Output the data below only from the line containing "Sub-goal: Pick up" up to and including the line containing "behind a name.", exact and with the pictures left out.

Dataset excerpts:
[Start of Attachment]
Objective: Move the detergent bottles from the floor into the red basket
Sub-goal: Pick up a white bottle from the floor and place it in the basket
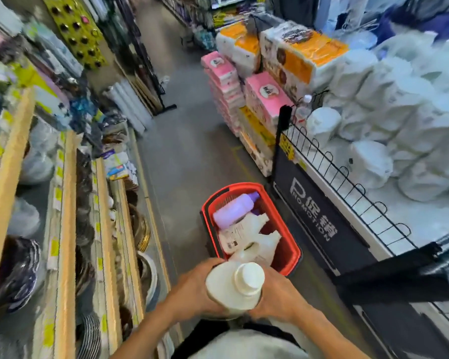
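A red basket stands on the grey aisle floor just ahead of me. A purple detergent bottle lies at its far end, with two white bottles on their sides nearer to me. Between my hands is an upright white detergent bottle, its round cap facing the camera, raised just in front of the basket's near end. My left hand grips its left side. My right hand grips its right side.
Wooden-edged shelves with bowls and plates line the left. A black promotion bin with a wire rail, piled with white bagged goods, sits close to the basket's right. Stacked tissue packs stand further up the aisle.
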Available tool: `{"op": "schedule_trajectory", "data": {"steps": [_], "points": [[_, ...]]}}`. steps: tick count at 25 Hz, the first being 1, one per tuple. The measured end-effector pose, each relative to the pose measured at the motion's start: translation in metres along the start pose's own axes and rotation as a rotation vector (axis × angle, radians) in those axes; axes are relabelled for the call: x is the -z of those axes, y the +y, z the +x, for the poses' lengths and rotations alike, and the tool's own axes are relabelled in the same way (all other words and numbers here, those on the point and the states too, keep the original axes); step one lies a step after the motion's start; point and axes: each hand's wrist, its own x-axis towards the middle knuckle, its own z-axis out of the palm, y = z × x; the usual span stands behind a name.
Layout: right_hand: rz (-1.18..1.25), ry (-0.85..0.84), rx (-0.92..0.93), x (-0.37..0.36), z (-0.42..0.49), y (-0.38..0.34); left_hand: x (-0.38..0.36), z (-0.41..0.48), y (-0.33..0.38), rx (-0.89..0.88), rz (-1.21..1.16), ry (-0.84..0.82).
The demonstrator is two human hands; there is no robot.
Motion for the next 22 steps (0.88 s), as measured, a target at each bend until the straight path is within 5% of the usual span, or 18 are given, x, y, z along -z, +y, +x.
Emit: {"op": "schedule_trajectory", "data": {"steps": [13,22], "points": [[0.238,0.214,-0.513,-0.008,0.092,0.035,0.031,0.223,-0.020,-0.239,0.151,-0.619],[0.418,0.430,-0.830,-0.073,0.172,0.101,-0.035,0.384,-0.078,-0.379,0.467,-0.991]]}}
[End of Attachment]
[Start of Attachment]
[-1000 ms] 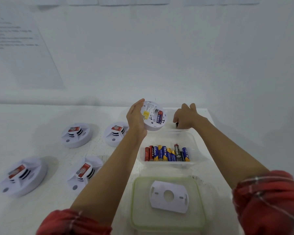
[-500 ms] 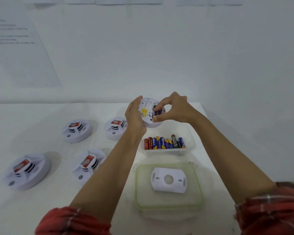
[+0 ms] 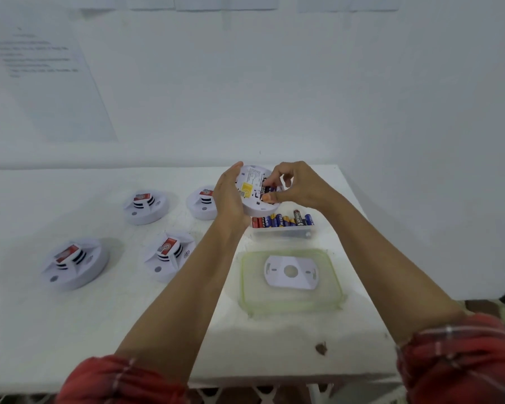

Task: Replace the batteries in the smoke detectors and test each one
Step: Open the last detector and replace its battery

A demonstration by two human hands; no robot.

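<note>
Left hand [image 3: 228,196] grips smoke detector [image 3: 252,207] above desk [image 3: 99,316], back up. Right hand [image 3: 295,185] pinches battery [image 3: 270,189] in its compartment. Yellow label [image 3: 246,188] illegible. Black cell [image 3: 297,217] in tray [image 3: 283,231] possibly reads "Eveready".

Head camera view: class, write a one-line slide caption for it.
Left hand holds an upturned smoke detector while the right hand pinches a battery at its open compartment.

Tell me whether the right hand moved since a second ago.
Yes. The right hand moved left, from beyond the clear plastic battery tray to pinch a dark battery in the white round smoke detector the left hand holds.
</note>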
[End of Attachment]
## [ANSWER TO THE EXERCISE]
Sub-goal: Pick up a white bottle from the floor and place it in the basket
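A red basket stands on the grey aisle floor just ahead of me. A purple detergent bottle lies at its far end, with two white bottles on their sides nearer to me. Between my hands is an upright white detergent bottle, its round cap facing the camera, raised just in front of the basket's near end. My left hand grips its left side. My right hand grips its right side.
Wooden-edged shelves with bowls and plates line the left. A black promotion bin with a wire rail, piled with white bagged goods, sits close to the basket's right. Stacked tissue packs stand further up the aisle.
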Available tool: `{"op": "schedule_trajectory", "data": {"steps": [_], "points": [[_, ...]]}}`. steps: tick count at 25 Hz, the first being 1, one per tuple. The measured end-effector pose, each relative to the pose measured at the motion's start: translation in metres along the start pose's own axes and rotation as a rotation vector (axis × angle, radians) in those axes; axes are relabelled for the call: x is the -z of those axes, y the +y, z the +x, for the poses' lengths and rotations alike, and the tool's own axes are relabelled in the same way (all other words and numbers here, those on the point and the states too, keep the original axes); step one lies a step after the motion's start; point and axes: each hand's wrist, its own x-axis towards the middle knuckle, its own z-axis out of the palm, y = z × x; the usual span stands behind a name.

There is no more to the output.